HOW TO COMPLETE THIS TASK -
Without altering anything, repeat each of the records.

DATASET RECORDS -

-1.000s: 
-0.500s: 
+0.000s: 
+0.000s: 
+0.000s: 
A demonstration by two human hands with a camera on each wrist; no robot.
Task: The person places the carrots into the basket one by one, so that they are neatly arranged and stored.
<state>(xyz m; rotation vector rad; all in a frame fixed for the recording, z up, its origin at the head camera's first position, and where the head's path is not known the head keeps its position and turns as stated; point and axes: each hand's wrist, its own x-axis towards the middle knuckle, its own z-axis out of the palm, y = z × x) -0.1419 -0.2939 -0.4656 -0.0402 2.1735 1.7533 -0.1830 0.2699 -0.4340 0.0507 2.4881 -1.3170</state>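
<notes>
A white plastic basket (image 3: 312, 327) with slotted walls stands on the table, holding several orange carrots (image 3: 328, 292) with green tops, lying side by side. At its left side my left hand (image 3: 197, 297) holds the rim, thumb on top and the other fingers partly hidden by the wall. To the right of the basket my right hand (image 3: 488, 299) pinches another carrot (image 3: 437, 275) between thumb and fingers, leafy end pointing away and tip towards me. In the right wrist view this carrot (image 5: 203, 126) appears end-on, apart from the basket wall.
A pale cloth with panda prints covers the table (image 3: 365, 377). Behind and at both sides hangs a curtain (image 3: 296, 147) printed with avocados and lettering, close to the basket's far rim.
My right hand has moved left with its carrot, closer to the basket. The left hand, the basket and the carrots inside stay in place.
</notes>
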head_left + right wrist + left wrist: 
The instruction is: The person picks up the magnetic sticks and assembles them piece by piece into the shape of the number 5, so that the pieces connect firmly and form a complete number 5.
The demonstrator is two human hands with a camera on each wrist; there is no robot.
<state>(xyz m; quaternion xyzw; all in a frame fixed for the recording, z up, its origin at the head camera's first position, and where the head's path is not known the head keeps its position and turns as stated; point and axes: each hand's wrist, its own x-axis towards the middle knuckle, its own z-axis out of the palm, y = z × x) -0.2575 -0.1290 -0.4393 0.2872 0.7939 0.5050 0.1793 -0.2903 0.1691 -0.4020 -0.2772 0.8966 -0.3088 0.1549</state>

PROBLEM SOLUTION -
-1.000s: 
-0.500s: 
+0.000s: 
+0.000s: 
+0.000s: 
A demonstration by two human hands with a camera on each wrist; no robot.
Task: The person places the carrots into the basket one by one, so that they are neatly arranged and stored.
<state>(xyz m; rotation vector rad; all in a frame fixed for the recording, z up, its origin at the head camera's first position, and where the head's path is not known the head keeps its position and turns as stated; point and axes: each hand's wrist, its own x-axis towards the middle knuckle, its own z-axis out of the palm, y = z × x) -0.1419 -0.2939 -0.4656 -0.0402 2.1735 1.7533 -0.1830 0.2699 -0.4340 0.0507 2.4881 -1.3170</state>
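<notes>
A white plastic basket (image 3: 312, 327) with slotted walls stands on the table, holding several orange carrots (image 3: 328, 292) with green tops, lying side by side. At its left side my left hand (image 3: 197, 297) holds the rim, thumb on top and the other fingers partly hidden by the wall. To the right of the basket my right hand (image 3: 488, 299) pinches another carrot (image 3: 437, 275) between thumb and fingers, leafy end pointing away and tip towards me. In the right wrist view this carrot (image 5: 203, 126) appears end-on, apart from the basket wall.
A pale cloth with panda prints covers the table (image 3: 365, 377). Behind and at both sides hangs a curtain (image 3: 296, 147) printed with avocados and lettering, close to the basket's far rim.
My right hand has moved left with its carrot, closer to the basket. The left hand, the basket and the carrots inside stay in place.
</notes>
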head_left + right wrist + left wrist: 
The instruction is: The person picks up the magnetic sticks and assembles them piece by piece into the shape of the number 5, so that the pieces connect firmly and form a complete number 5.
The demonstrator is two human hands with a camera on each wrist; there is no robot.
<state>(xyz m; quaternion xyzw; all in a frame fixed for the recording, z up, its origin at the head camera's first position, and where the head's path is not known the head keeps its position and turns as stated; point and axes: each hand's wrist, its own x-axis towards the middle knuckle, its own z-axis out of the palm, y = z × x) -0.2575 -0.1290 -0.4393 0.2872 0.7939 0.5050 0.1793 -0.2903 0.1691 -0.4020 -0.2772 0.8966 -0.3088 0.1549</state>

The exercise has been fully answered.